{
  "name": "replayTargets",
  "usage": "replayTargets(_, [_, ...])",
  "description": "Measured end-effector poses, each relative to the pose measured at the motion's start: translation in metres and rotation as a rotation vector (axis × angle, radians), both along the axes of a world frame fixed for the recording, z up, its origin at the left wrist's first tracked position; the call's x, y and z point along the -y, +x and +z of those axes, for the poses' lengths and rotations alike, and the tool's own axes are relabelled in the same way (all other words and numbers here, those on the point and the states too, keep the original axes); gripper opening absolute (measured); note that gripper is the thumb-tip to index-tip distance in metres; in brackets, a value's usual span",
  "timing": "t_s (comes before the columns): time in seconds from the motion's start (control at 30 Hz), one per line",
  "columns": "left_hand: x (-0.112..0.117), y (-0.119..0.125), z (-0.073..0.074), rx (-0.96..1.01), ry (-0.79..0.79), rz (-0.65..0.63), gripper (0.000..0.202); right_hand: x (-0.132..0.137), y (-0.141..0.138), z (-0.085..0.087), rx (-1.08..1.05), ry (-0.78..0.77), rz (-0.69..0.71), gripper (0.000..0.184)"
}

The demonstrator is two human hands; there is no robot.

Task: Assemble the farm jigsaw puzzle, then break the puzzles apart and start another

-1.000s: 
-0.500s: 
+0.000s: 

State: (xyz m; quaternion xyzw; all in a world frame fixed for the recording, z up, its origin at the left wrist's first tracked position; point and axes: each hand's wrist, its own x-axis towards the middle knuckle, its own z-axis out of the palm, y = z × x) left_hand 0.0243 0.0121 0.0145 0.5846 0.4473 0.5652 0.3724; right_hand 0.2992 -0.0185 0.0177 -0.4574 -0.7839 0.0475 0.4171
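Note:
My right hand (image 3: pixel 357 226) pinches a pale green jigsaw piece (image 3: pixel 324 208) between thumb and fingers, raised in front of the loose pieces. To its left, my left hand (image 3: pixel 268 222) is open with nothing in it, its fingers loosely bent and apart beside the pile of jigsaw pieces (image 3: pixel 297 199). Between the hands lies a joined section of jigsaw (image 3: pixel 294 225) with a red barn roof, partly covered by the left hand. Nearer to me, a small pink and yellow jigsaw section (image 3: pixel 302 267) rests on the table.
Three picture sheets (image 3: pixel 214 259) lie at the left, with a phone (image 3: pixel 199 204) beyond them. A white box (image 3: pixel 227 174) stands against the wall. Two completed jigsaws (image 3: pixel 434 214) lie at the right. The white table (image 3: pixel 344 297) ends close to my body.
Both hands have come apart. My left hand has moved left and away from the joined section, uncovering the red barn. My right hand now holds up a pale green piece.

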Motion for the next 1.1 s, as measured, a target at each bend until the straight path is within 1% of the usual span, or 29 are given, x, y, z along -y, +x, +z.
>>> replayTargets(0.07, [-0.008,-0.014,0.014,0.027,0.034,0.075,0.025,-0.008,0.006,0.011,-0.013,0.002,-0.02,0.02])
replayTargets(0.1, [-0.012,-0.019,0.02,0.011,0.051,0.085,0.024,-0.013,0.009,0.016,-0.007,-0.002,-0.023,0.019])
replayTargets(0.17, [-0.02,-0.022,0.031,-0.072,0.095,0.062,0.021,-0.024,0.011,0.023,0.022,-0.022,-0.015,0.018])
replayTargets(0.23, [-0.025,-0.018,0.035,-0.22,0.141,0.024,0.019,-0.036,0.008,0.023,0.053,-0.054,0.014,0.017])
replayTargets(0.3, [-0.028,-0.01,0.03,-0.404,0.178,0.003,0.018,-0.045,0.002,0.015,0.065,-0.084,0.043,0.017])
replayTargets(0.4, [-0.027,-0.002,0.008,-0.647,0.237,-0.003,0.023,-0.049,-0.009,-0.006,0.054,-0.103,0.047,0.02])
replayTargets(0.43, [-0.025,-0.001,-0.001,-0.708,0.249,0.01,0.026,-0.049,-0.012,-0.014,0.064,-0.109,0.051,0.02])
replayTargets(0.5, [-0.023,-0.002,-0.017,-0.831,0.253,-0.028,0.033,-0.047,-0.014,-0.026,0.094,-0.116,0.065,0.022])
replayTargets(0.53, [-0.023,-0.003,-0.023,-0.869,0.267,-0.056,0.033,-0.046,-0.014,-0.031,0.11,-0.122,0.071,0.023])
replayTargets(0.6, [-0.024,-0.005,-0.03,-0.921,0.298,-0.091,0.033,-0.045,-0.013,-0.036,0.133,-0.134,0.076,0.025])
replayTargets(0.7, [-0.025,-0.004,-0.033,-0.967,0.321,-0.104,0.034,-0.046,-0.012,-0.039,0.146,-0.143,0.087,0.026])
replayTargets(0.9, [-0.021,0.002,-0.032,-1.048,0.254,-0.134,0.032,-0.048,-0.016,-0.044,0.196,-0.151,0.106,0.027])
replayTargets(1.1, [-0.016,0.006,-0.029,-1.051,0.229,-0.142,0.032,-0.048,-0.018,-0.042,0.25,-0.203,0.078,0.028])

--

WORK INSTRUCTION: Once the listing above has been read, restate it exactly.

SOLUTION TO THIS PROBLEM:
{
  "name": "replayTargets",
  "usage": "replayTargets(_, [_, ...])",
  "description": "Measured end-effector poses, each relative to the pose measured at the motion's start: translation in metres and rotation as a rotation vector (axis × angle, radians), both along the axes of a world frame fixed for the recording, z up, its origin at the left wrist's first tracked position; the call's x, y and z point along the -y, +x and +z of those axes, for the poses' lengths and rotations alike, and the tool's own axes are relabelled in the same way (all other words and numbers here, those on the point and the states too, keep the original axes); gripper opening absolute (measured); note that gripper is the thumb-tip to index-tip distance in metres; in brackets, a value's usual span",
  "timing": "t_s (comes before the columns): time in seconds from the motion's start (control at 30 Hz), one per line",
  "columns": "left_hand: x (-0.112..0.117), y (-0.119..0.125), z (-0.073..0.074), rx (-0.96..1.01), ry (-0.79..0.79), rz (-0.65..0.63), gripper (0.000..0.202); right_hand: x (-0.132..0.137), y (-0.141..0.138), z (-0.085..0.087), rx (-1.08..1.05), ry (-0.78..0.77), rz (-0.69..0.71), gripper (0.000..0.184)"
}

The demonstrator is two human hands; there is no robot.

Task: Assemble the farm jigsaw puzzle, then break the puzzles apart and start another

-1.000s: 
-0.500s: 
+0.000s: 

State: (xyz m; quaternion xyzw; all in a world frame fixed for the recording, z up, its origin at the left wrist's first tracked position; point and axes: each hand's wrist, its own x-axis towards the middle knuckle, its own z-axis out of the palm, y = z × x) left_hand 0.0243 0.0121 0.0145 0.5846 0.4473 0.5652 0.3724; right_hand 0.2992 -0.0185 0.0177 -0.4574 -0.7839 0.0475 0.4171
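Note:
My right hand (image 3: pixel 357 226) pinches a pale green jigsaw piece (image 3: pixel 324 208) between thumb and fingers, raised in front of the loose pieces. To its left, my left hand (image 3: pixel 268 222) is open with nothing in it, its fingers loosely bent and apart beside the pile of jigsaw pieces (image 3: pixel 297 199). Between the hands lies a joined section of jigsaw (image 3: pixel 294 225) with a red barn roof, partly covered by the left hand. Nearer to me, a small pink and yellow jigsaw section (image 3: pixel 302 267) rests on the table.
Three picture sheets (image 3: pixel 214 259) lie at the left, with a phone (image 3: pixel 199 204) beyond them. A white box (image 3: pixel 227 174) stands against the wall. Two completed jigsaws (image 3: pixel 434 214) lie at the right. The white table (image 3: pixel 344 297) ends close to my body.
Both hands have come apart. My left hand has moved left and away from the joined section, uncovering the red barn. My right hand now holds up a pale green piece.
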
Motion for the next 1.1 s, as measured, a target at each bend until the straight path is within 1% of the usual span, or 29 are given, x, y, z along -y, +x, +z.
>>> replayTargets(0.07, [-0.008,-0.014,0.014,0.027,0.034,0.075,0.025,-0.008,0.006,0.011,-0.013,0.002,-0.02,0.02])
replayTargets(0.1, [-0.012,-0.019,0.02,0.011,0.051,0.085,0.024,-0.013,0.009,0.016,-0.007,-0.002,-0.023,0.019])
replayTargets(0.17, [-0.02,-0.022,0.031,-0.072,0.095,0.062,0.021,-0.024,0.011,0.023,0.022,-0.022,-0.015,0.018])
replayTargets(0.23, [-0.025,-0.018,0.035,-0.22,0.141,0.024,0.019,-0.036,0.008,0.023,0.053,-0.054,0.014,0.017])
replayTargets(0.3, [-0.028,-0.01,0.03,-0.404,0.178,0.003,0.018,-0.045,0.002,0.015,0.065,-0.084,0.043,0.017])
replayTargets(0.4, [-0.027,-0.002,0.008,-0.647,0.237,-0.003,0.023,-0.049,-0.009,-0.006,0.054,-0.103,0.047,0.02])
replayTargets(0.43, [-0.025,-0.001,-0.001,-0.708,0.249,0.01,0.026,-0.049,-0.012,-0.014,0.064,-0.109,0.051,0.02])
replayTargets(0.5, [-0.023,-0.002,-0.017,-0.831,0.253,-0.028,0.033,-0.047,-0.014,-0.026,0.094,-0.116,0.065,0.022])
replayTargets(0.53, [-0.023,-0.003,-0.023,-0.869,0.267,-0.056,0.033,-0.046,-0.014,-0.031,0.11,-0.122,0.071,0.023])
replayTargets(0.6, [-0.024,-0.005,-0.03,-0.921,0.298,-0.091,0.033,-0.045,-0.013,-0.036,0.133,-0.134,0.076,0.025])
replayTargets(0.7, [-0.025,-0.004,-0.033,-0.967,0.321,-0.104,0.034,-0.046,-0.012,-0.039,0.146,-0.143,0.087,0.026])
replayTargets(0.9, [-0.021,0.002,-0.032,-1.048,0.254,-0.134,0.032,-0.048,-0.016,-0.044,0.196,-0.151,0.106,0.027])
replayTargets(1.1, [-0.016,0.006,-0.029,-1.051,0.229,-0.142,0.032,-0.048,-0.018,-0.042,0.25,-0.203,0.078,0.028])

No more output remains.